When asked about Le Pen's accusation that he was using the Holocaust for electoral purposes, he said that the people that were lost must never be forgotten and that the Holocaust must never happen again.
Earlier this month, Le Pen came under fire for saying that her country is not responsible for the deportation of thousands of Jews to death camps in 1942.
“I think generally, and in very general terms indeed, if anyone is responsible, then it is those in power at the time, not France as such. It wasn’t France,” she said.
Jean-François Jalkh was replaced two days after temporarily taking Le Pen’s place at the helm of the National Front Party Wednesday, ahead of the May 7 runoff in the presidential election. A day earlier, an interview from 2000 with the Le Monde daily newspaper surfaced in which he was quoted as questioning the use of the Zyklon B poison by Nazis during the Holocaust to kill Jews.
“Personally, I think that it is impossible from a technical point of view to use for mass extermination,” he said of the use of Zyklon B in gas chambers. “Why? Because it takes several days for a place where Zyklon B was used to be decontaminated.”
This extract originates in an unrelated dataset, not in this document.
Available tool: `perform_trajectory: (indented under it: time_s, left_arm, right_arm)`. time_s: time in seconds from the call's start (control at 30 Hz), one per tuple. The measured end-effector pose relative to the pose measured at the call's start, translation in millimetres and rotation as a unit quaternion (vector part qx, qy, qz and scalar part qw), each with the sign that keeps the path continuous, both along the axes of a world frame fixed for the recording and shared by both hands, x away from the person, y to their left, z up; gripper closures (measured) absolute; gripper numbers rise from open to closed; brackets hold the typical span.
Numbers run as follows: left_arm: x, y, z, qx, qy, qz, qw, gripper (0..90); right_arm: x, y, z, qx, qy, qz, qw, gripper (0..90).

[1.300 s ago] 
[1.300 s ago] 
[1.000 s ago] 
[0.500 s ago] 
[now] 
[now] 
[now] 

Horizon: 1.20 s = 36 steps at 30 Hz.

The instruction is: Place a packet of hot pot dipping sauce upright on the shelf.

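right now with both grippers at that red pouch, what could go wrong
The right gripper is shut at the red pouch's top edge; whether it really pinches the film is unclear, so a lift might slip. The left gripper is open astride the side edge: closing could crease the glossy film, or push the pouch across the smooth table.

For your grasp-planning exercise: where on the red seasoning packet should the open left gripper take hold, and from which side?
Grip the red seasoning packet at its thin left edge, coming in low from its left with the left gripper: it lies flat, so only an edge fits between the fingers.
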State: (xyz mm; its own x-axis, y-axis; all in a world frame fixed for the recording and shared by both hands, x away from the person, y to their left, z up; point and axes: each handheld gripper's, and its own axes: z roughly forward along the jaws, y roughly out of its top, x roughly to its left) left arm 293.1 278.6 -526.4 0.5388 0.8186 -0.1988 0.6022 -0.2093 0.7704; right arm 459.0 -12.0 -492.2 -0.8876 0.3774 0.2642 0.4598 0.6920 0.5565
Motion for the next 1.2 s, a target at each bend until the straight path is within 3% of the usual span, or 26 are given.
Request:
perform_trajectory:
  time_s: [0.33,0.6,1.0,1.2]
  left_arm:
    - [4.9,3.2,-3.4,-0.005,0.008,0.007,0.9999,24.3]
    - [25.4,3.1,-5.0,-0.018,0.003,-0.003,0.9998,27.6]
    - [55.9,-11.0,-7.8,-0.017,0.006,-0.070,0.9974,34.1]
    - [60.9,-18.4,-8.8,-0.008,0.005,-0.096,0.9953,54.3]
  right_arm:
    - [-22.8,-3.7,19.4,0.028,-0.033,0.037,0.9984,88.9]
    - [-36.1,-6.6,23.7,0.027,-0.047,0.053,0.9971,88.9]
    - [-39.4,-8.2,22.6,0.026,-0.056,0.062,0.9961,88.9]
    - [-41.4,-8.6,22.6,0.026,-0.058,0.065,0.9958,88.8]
A week before the decisive second round in France's presidential election, many voters are sceptical that either of the two candidates can solve chronic unemployment or tackle security concerns, a poll published on Sunday found.
The Ifop survey for the Journal du Dimanche highlights two key battlegrounds as centrist presidential candidate Emmanuel Macron and far-right opponent Marine Le Pen enter a final week of campaigning - France's economy and borders.
Polls predict that Macron, a former economy minister, will win the May 7 run-off with about 59-60 percent. But the momentum has recently been with Le Pen, who has clawed back about five percentage points over the past week.
Macron received support on Sunday from Jean-Louis Borloo, a previous leader of the UDI, a small centrist party, but has yet to say who he would ask to lead a government.